_What this task involves:_ Each line of the records that holds the word "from" should be copied out.

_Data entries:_
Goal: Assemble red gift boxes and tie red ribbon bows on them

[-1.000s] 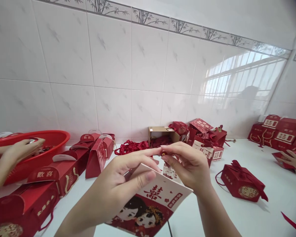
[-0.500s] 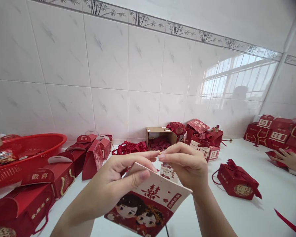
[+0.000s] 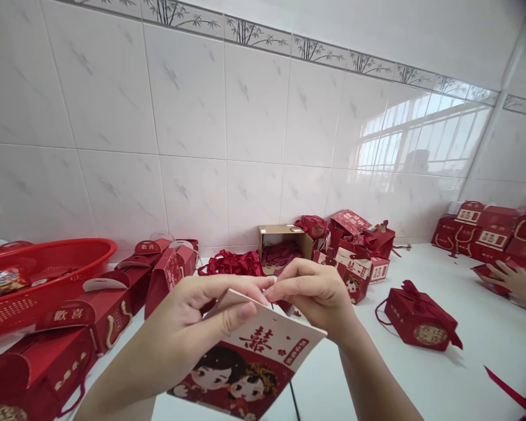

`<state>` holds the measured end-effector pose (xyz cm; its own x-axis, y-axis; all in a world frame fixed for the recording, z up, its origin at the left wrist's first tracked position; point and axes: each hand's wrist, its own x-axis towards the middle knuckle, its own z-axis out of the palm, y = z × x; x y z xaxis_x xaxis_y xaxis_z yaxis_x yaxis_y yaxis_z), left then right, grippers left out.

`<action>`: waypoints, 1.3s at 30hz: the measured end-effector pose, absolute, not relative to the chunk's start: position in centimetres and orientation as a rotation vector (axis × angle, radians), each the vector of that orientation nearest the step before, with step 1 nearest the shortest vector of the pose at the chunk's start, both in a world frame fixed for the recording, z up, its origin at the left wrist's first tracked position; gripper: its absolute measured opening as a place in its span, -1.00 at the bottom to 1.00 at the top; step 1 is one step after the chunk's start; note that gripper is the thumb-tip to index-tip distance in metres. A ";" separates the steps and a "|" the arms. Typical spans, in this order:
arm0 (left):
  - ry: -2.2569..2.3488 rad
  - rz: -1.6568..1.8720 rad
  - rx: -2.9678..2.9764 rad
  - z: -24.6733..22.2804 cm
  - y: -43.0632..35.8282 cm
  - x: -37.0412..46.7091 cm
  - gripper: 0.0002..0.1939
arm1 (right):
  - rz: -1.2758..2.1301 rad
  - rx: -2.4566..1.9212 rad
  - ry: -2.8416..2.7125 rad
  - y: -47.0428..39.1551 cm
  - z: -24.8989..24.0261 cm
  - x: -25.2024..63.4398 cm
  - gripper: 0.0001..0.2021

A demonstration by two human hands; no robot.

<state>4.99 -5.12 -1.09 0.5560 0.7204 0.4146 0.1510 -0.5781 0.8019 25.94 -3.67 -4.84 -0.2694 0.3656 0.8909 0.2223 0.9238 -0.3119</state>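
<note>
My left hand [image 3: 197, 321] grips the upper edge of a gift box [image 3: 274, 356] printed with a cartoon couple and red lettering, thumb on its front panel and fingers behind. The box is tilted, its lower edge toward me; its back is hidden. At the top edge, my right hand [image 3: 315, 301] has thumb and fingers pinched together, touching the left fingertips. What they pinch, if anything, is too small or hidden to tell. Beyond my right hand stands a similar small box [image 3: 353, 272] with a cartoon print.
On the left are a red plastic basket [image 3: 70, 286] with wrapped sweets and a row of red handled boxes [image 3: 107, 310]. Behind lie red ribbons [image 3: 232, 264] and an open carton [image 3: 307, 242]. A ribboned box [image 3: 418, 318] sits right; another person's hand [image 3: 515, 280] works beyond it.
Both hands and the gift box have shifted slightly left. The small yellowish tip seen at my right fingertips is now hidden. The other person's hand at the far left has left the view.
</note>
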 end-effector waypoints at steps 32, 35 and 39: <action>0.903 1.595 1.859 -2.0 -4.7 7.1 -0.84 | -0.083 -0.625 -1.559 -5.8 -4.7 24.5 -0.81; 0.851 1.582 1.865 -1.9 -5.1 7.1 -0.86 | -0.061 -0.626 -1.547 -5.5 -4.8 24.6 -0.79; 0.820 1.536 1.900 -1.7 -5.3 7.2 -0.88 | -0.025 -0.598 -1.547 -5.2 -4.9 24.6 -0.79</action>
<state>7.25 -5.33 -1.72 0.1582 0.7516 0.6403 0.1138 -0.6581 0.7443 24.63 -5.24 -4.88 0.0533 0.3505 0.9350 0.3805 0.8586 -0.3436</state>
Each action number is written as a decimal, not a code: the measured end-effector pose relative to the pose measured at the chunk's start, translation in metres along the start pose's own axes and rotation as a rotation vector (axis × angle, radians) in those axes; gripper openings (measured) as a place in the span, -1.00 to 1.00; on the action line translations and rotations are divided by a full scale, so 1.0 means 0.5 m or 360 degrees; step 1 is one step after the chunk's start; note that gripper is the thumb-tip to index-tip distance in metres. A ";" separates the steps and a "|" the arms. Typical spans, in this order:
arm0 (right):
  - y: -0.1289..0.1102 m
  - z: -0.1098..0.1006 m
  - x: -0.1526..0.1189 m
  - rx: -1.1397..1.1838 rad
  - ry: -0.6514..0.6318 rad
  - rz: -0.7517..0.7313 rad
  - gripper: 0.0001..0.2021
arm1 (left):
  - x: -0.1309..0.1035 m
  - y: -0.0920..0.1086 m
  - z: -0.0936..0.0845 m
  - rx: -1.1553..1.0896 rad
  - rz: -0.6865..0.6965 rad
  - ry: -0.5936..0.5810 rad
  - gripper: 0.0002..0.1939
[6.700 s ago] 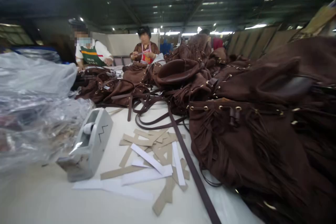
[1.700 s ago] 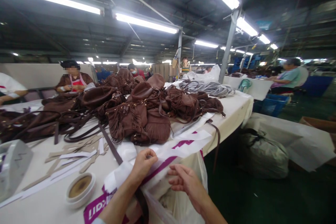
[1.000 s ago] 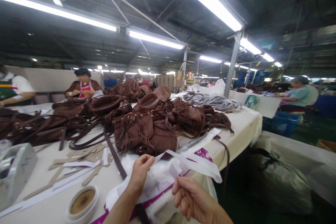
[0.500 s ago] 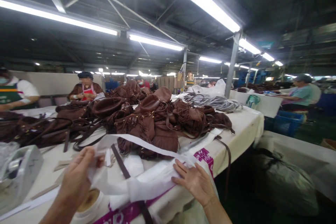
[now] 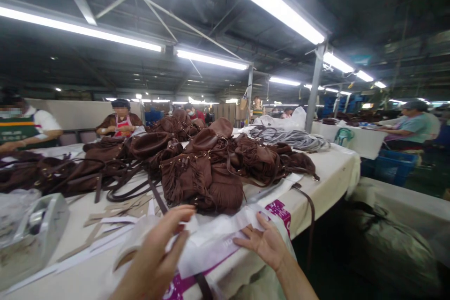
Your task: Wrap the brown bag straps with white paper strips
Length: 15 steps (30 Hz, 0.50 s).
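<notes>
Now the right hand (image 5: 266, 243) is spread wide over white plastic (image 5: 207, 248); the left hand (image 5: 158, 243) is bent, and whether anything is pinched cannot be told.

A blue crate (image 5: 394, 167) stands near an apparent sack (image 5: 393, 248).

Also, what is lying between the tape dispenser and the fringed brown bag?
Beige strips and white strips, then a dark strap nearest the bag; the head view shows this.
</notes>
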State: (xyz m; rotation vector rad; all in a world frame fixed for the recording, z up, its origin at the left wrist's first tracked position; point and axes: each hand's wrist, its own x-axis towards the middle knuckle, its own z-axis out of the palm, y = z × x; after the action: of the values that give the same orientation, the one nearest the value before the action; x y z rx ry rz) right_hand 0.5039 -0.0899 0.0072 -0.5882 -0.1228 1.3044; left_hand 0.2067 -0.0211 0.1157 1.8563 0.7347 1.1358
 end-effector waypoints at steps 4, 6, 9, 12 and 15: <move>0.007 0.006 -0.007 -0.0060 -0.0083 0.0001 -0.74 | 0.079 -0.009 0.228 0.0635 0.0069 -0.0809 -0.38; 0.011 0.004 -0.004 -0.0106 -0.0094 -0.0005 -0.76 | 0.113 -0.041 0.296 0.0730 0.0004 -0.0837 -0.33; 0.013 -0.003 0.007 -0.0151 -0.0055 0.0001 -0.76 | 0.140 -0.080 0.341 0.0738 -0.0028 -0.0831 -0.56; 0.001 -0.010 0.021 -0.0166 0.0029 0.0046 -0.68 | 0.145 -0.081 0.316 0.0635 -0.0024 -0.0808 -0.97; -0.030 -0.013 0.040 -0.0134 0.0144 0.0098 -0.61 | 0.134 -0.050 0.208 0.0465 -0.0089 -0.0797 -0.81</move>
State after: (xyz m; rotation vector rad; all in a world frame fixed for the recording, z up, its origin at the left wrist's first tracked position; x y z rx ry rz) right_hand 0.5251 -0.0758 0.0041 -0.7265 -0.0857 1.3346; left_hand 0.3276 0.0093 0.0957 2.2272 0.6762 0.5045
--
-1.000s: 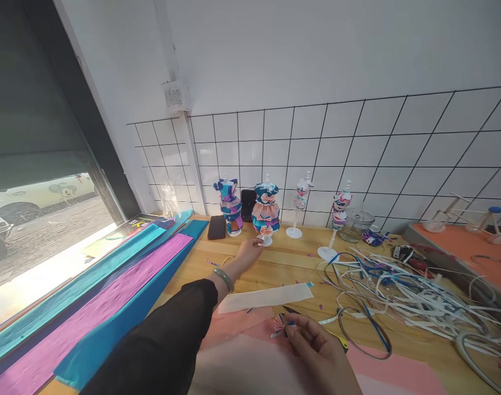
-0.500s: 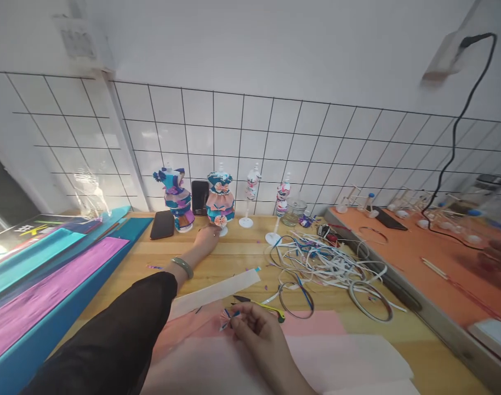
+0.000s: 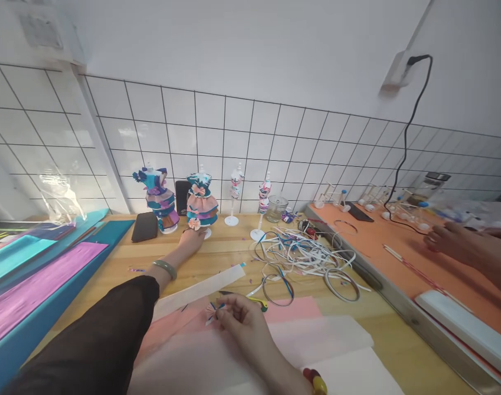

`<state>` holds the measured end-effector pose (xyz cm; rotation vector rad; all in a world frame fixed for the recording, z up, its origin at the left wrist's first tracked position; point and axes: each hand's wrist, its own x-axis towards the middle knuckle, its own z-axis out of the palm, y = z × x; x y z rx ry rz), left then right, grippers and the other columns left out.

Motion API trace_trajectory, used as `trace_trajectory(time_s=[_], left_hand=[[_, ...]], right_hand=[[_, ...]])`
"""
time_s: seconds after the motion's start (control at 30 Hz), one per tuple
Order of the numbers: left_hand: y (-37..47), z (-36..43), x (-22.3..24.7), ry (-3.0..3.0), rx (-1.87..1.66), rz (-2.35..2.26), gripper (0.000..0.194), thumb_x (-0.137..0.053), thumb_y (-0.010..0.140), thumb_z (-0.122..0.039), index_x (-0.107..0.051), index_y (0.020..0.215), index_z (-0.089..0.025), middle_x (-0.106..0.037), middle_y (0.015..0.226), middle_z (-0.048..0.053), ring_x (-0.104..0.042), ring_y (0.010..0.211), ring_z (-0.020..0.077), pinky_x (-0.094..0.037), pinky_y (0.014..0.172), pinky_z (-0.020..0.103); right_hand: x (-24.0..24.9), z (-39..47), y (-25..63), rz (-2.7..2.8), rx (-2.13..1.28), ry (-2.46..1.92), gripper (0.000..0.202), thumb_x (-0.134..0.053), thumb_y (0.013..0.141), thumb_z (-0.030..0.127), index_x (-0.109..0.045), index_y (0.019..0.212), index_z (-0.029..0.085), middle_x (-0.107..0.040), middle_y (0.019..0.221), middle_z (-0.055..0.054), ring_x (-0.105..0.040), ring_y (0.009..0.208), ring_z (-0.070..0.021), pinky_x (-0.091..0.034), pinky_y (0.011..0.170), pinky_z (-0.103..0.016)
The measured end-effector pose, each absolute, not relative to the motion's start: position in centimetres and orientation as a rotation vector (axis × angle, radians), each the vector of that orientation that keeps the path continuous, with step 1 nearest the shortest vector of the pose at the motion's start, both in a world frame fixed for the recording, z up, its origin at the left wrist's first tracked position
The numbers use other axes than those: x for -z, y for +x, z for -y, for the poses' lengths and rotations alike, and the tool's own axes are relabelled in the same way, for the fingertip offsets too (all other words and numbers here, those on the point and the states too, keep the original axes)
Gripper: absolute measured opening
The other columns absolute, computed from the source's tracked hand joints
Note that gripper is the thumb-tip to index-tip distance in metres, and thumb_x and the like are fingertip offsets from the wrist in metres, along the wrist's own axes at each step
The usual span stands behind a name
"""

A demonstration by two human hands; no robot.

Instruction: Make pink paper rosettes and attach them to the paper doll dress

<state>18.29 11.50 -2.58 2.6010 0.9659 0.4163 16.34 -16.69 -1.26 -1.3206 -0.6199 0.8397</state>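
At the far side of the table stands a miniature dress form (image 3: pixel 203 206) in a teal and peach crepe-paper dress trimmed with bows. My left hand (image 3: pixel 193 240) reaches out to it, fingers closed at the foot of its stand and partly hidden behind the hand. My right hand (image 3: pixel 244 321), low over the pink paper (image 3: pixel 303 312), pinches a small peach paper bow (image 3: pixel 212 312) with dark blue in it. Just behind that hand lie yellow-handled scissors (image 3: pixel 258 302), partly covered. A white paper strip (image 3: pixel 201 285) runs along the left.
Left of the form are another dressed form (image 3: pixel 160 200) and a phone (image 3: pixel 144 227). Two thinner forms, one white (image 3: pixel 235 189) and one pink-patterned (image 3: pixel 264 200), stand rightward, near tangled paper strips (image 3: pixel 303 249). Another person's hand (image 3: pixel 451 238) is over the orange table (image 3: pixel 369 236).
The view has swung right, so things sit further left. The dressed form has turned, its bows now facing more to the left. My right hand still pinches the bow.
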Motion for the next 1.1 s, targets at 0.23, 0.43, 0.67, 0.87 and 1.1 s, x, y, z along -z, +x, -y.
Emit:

_Problem solution:_
The other columns absolute, computed from the source's tracked hand joints
Note that gripper is the thumb-tip to index-tip distance in metres, and thumb_x and the like are fingertip offsets from the wrist in metres, along the wrist's own axes at each step

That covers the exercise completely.